Figure out how many lines of the listing include the string "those"; the reply is only that number.

────────────────

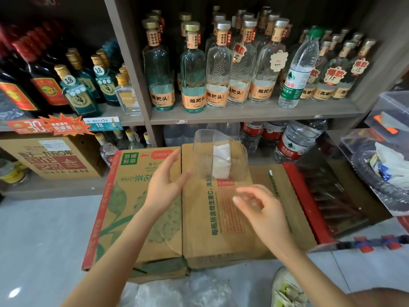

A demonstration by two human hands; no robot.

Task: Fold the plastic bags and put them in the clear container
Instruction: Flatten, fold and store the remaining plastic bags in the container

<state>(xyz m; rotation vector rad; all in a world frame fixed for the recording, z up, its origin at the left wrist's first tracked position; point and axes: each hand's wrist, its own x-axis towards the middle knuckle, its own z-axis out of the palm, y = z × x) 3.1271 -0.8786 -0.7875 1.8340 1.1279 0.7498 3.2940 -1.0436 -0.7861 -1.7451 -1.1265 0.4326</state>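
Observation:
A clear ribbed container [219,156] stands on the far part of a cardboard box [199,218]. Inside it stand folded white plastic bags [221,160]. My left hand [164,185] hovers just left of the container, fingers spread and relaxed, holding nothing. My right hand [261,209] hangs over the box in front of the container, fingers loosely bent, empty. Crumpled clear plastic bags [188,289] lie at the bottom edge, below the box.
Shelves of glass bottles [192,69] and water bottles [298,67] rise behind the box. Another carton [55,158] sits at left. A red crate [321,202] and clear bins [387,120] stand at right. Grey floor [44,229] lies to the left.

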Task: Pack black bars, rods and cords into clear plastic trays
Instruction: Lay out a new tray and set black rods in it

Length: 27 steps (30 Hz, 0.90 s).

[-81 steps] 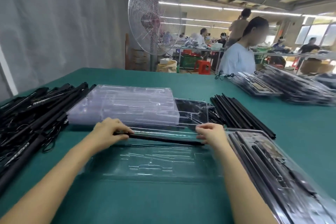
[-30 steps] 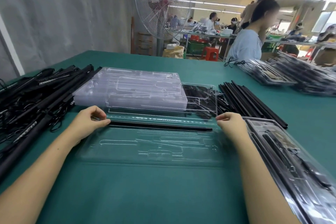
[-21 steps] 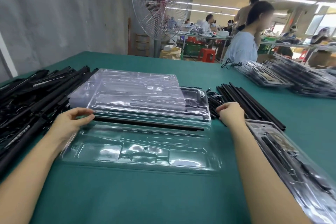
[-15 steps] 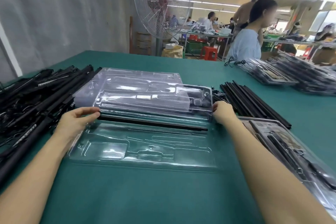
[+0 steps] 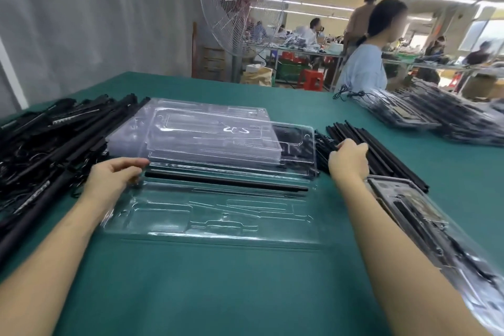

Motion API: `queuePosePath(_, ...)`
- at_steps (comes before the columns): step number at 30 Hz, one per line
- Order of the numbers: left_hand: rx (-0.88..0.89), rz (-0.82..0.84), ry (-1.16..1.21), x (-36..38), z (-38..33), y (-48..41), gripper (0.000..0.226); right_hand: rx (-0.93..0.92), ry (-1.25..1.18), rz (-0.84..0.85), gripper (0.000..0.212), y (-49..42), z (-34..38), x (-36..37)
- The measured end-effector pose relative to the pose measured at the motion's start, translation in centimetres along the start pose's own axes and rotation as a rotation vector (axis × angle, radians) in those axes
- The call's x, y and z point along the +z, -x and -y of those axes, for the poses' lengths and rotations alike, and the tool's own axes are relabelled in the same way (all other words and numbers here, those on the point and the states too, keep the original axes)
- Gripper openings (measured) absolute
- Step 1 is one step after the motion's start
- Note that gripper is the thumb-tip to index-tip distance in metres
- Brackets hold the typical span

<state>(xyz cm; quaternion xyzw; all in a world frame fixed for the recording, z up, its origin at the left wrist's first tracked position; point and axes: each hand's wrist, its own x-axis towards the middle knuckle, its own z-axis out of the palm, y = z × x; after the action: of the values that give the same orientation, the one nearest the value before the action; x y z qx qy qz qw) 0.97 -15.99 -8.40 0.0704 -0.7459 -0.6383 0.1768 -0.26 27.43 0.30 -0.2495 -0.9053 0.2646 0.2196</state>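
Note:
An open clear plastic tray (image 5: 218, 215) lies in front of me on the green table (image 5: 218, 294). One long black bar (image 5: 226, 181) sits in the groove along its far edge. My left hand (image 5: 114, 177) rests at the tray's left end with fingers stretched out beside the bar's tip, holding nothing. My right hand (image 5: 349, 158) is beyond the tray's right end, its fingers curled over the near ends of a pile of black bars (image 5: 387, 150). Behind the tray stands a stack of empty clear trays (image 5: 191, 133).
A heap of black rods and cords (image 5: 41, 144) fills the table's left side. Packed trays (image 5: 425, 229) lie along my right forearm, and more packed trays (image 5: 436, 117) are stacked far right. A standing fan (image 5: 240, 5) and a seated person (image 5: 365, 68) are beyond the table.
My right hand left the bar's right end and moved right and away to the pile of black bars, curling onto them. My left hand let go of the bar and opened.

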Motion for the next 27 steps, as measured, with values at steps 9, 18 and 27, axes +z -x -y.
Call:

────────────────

** TASK RESPONSE **
2